I walked today in the Audubon Sanctuary on Dauphin Island, AL.  It is a quiet little place where you can go to get away from the hubbub of springbreaking families that choke the few businesses on the island.  Most I guess wouldn't be caught dead back there on *ackgasp* hiking trails.  The trails are really more like walking trails.  Easy on the feet and wide enough to land a small aircraft in places.  I find it quiet back there even on very crowded days.  I'm not a big birder, but I am a Zoologist by training, so I do like to identify a few of the birds I see.  On todays list:

Hooded warbler
Blue Grey Gnatcatcher
Red headed woodpeckers
crows
Osprey (easily ID'd by the bent wings in flight)
Some pale reddish bird I think might have been a tanager of some sort

Birds pop in, say hello and bolt before you can even introduce yourself.

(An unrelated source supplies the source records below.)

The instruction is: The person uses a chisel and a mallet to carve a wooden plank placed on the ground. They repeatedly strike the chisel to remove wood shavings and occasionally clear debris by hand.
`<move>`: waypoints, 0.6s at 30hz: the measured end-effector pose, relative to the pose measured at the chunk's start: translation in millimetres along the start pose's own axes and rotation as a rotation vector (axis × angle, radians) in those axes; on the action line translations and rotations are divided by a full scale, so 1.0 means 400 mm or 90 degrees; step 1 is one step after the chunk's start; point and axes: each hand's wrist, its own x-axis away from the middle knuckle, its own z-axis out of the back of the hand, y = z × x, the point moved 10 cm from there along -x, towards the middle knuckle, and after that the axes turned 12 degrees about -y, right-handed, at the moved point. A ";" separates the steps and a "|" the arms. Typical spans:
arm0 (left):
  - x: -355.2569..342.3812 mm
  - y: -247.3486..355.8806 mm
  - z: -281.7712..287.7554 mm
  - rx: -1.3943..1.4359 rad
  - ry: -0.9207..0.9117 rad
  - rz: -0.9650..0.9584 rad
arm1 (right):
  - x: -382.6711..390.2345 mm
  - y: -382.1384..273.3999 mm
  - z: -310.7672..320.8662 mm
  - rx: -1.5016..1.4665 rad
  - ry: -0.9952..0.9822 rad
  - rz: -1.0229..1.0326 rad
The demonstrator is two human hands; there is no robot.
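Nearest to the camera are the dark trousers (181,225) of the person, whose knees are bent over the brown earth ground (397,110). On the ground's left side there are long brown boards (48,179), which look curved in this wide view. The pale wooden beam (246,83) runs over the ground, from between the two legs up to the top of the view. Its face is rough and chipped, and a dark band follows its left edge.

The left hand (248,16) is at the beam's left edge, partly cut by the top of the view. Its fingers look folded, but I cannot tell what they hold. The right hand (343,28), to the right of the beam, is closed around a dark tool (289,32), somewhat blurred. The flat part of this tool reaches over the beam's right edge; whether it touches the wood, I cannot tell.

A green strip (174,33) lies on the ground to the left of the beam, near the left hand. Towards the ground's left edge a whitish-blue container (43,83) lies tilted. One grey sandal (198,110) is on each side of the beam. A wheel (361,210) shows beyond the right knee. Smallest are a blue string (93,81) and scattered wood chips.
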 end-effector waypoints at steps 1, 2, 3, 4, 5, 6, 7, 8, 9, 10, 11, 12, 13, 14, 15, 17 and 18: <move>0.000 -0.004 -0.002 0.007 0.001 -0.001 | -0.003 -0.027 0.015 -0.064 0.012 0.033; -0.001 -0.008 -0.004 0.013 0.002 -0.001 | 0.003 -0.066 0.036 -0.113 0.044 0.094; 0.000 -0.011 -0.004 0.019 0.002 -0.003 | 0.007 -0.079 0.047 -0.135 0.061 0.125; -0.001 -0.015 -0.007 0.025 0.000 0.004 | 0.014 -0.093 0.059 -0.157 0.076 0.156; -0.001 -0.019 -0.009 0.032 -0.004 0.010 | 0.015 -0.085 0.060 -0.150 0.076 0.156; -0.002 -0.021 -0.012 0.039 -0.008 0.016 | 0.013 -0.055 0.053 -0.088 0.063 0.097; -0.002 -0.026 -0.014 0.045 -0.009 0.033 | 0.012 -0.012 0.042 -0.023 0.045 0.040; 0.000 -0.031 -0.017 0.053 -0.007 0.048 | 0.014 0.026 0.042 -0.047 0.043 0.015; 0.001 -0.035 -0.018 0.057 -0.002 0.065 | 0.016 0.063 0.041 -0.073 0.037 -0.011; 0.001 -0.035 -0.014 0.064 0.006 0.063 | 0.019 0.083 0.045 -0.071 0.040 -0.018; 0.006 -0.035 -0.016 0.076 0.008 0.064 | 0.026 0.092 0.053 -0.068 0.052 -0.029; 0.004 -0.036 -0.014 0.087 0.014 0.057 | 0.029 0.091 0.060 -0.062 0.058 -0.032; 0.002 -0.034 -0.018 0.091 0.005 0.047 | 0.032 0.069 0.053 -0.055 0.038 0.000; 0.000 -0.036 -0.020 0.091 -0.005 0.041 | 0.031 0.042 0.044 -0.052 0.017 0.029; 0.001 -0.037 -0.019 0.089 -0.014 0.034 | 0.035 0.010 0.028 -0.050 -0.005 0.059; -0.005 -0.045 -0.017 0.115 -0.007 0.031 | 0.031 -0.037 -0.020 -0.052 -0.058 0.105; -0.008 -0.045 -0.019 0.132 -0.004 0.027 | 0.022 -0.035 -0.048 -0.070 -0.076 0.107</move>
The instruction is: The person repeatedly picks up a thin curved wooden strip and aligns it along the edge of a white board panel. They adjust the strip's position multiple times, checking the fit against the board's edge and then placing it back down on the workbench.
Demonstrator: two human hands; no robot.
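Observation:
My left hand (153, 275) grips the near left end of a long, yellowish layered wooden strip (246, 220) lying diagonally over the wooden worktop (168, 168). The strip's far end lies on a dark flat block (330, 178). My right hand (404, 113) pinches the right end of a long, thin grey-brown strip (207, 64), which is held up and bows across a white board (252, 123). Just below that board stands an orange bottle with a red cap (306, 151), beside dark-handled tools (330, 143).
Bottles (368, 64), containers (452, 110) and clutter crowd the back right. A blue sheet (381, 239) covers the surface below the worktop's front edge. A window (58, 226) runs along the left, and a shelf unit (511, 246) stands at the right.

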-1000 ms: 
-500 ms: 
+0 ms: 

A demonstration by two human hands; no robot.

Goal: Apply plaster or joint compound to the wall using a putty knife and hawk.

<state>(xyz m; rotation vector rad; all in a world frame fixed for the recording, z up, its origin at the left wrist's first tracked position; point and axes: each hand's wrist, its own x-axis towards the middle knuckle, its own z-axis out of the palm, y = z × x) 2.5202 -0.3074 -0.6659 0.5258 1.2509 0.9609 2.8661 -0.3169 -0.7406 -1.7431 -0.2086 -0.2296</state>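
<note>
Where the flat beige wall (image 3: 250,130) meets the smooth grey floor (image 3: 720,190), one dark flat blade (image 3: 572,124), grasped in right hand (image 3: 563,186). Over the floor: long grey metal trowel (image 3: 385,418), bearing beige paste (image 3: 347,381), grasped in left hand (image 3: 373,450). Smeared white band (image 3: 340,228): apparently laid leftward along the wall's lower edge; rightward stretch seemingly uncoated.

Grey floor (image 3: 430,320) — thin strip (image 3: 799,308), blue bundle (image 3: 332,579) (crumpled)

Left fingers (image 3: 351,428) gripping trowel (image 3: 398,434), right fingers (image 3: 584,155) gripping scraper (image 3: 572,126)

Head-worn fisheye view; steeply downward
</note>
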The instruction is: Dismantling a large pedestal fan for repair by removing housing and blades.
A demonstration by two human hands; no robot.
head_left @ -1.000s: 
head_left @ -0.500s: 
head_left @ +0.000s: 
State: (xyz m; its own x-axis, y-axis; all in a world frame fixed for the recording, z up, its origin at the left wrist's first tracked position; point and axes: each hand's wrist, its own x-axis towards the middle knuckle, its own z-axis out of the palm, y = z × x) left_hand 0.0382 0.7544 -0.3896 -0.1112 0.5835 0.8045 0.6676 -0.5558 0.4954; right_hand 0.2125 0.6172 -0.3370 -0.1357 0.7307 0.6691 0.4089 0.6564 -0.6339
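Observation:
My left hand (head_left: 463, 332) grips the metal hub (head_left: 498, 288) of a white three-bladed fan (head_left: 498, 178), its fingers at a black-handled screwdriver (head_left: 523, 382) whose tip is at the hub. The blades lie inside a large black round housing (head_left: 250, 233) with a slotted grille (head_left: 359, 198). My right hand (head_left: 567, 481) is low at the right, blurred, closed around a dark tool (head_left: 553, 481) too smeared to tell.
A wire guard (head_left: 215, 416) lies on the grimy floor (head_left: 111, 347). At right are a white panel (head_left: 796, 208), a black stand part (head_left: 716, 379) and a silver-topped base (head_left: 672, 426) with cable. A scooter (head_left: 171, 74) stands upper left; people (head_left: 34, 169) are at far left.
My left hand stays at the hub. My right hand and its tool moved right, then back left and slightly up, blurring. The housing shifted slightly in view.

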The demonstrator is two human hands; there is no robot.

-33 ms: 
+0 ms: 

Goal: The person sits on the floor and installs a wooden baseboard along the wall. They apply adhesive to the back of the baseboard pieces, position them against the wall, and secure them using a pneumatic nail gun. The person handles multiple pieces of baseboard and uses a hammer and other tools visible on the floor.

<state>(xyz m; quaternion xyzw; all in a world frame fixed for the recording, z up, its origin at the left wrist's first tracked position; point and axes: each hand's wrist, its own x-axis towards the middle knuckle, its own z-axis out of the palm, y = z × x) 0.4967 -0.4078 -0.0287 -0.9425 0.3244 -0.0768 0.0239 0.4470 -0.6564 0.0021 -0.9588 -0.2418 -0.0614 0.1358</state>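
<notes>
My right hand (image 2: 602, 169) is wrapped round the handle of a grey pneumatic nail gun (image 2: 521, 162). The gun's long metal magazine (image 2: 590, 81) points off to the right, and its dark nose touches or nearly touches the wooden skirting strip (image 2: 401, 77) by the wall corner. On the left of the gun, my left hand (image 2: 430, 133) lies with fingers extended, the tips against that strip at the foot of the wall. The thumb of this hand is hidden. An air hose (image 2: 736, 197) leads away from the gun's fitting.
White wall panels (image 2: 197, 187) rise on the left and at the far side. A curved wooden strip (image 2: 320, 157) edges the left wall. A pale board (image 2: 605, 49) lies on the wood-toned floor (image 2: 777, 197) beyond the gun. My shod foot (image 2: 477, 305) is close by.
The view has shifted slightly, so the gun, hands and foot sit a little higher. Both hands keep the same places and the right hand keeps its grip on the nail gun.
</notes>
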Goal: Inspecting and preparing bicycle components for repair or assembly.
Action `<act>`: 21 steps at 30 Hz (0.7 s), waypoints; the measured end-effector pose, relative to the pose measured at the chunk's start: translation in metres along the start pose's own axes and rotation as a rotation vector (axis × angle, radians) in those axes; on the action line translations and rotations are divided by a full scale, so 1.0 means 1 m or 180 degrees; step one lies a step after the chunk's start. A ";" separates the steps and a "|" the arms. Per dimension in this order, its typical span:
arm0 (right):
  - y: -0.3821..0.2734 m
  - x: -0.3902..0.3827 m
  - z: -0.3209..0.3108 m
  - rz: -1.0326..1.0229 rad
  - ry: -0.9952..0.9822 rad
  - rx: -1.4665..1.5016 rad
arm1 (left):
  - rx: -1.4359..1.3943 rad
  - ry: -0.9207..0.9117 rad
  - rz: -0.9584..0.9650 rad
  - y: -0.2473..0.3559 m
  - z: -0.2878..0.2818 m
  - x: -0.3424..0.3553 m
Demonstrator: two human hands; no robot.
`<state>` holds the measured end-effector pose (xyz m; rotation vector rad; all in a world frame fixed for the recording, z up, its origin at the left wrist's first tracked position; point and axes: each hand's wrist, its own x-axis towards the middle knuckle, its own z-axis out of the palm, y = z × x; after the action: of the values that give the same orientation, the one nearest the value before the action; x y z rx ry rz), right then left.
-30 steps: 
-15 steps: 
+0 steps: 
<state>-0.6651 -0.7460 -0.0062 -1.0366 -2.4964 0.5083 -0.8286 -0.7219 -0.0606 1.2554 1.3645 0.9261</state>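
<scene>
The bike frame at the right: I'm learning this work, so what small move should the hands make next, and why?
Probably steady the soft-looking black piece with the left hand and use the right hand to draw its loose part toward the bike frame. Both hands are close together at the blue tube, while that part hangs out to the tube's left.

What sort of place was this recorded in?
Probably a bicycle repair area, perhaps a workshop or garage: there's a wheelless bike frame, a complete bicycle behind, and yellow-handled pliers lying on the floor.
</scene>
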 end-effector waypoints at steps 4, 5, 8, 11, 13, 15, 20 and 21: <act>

Trees are not at all like that.  You have to know a tree a long time before you may hear its name whispered by its leaves.  Some never do.  You have to build a relationship with a tree  over your lifetime, come every day to visit.  Get to know what it's like in rain, in winter, how it stands out in the fog, how impossibly green its first leaves of spring are, what the dead leaves feel like beneath your bare feet.  Then and only then they may notice you there and speak.  Very few trees have spoken to me in 51 years....the Burr Oaks at my grandparents house that were our tree tag safety, a small Chinese Maple I coddled to a height of eight feet, a maple that grew impossibly in the crack of a sidewalk that I transplanted to better ground that now is fifteen feet tall.  The only tree to speak to me in a quick manner was the Angel Oak (St Johns Island, SC).  I had pilgrimmaged there twice and loved her from afar since I saw her for the first time.  Maybe it was that love.  Maybe it was my great need.  Maybe it was the whim of one so beloved and elderly as herself to do so.  She changed my life entirely.

I have a deep love of live oaks, maybe because they are about as far removed from perfect straight and statuesque horticultural specimens as one can get.